EXERCISE:
Go through the entries below and collect each line with the string "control" in it.

SOURCE DATA:

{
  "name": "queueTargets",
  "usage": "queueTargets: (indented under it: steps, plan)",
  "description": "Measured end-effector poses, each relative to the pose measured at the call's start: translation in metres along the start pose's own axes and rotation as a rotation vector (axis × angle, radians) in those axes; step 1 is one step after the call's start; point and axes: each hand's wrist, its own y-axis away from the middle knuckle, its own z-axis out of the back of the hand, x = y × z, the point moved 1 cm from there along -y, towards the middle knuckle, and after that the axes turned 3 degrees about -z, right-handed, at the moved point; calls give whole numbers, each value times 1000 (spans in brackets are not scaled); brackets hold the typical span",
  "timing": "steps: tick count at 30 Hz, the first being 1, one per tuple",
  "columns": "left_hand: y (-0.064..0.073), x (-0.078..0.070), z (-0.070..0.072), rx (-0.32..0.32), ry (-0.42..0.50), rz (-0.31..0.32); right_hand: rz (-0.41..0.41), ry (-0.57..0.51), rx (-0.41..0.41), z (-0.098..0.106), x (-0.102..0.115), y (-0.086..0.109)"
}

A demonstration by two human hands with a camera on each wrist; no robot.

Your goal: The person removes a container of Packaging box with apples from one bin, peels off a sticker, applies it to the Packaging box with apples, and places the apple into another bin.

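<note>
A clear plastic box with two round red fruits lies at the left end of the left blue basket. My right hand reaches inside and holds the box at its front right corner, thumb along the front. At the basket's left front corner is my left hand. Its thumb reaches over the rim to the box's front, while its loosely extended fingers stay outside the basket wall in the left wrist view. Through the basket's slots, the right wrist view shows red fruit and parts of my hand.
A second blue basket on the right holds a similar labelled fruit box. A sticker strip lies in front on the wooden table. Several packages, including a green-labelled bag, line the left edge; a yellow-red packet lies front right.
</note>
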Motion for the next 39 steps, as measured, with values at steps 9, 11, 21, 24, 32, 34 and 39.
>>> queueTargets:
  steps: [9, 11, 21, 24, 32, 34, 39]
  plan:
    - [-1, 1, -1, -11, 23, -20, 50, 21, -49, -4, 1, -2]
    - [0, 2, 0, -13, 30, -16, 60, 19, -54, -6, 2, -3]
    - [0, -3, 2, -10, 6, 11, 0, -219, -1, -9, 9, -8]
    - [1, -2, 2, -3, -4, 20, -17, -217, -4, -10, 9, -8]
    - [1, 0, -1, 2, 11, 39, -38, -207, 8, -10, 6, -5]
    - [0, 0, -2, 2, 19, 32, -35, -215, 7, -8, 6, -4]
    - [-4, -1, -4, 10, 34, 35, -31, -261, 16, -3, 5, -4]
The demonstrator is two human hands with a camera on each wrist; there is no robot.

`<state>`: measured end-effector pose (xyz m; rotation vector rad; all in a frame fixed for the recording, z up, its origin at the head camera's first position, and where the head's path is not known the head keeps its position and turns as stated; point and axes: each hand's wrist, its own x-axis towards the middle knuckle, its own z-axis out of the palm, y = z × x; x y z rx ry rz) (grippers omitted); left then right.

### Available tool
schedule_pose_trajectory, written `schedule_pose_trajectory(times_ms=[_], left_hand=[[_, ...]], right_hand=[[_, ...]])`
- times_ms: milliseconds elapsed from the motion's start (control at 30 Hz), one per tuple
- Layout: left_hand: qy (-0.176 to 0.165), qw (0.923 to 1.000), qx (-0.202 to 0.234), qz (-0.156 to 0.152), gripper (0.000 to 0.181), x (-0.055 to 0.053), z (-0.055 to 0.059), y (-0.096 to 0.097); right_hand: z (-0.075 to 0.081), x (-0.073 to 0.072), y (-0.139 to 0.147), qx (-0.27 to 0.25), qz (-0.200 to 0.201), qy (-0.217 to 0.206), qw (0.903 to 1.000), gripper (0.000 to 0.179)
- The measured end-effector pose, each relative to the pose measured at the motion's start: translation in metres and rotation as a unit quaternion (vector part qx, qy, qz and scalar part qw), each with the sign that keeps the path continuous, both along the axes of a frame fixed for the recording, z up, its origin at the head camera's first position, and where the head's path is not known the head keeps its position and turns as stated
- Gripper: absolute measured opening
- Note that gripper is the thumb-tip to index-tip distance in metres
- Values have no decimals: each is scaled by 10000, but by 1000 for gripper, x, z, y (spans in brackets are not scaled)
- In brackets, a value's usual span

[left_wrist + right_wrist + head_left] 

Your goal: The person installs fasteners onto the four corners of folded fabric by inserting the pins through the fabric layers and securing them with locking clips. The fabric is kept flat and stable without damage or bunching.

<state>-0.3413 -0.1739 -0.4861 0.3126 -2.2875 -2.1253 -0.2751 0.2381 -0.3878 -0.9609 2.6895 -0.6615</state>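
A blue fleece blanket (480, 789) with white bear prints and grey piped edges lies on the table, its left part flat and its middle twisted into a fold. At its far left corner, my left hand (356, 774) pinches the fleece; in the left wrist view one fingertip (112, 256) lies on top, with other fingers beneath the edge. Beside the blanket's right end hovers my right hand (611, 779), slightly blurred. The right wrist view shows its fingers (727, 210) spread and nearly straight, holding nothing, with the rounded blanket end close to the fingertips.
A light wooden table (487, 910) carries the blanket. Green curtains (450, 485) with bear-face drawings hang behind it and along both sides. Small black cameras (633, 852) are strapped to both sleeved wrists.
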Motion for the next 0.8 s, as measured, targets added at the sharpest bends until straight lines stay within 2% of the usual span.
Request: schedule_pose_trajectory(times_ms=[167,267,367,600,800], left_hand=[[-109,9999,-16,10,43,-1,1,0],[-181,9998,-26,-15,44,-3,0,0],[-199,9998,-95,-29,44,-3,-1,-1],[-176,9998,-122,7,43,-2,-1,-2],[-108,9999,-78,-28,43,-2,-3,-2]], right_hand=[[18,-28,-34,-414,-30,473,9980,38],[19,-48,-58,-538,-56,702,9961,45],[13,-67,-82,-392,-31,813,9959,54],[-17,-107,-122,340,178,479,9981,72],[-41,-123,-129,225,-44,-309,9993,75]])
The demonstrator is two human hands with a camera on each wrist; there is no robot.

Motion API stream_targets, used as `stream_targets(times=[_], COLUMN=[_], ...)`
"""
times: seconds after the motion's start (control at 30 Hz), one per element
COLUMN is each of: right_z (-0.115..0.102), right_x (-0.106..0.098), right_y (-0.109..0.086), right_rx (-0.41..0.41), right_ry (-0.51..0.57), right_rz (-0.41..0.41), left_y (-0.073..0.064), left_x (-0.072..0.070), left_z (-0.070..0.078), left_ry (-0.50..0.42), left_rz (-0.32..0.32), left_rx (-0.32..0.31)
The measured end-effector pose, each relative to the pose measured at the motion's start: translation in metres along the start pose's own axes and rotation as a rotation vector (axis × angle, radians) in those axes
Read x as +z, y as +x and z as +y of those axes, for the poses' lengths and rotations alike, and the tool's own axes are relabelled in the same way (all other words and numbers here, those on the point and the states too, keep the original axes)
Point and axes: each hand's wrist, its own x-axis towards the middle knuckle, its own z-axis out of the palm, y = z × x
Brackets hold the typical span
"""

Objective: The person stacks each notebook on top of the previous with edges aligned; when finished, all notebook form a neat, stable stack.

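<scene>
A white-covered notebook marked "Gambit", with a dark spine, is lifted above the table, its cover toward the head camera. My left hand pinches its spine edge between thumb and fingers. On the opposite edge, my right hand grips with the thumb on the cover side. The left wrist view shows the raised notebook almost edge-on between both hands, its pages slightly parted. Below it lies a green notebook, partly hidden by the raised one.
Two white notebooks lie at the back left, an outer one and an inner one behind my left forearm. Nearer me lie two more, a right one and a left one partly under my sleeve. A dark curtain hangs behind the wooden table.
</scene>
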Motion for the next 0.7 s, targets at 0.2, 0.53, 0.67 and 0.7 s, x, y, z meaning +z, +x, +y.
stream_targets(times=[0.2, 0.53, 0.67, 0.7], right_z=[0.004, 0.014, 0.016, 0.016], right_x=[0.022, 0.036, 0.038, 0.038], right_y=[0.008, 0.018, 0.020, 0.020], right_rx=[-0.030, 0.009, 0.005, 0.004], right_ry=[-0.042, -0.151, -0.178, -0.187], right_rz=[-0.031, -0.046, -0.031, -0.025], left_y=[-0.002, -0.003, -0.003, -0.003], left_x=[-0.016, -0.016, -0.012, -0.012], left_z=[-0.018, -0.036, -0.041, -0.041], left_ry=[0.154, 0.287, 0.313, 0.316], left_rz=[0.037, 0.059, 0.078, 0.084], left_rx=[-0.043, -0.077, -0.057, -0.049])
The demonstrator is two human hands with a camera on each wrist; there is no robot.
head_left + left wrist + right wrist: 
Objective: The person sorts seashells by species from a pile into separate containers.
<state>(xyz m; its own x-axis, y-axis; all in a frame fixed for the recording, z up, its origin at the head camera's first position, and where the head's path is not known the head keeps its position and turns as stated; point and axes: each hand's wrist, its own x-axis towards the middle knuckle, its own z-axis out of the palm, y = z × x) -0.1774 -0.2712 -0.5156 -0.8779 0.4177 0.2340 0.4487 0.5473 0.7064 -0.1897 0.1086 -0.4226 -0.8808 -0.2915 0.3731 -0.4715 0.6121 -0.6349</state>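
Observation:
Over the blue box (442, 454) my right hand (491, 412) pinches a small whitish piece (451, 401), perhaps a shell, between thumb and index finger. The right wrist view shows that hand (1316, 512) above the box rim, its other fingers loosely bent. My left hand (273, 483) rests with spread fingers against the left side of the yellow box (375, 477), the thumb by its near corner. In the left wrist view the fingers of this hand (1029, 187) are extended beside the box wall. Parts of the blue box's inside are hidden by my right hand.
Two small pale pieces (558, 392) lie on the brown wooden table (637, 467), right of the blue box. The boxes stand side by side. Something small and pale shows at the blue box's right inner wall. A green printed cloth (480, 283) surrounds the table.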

YOUR SOLUTION:
- times_ms: milliseconds elapsed from the motion's start (control at 30 Hz), one per tuple
times: seconds after the motion's start (control at 30 Hz), one per element

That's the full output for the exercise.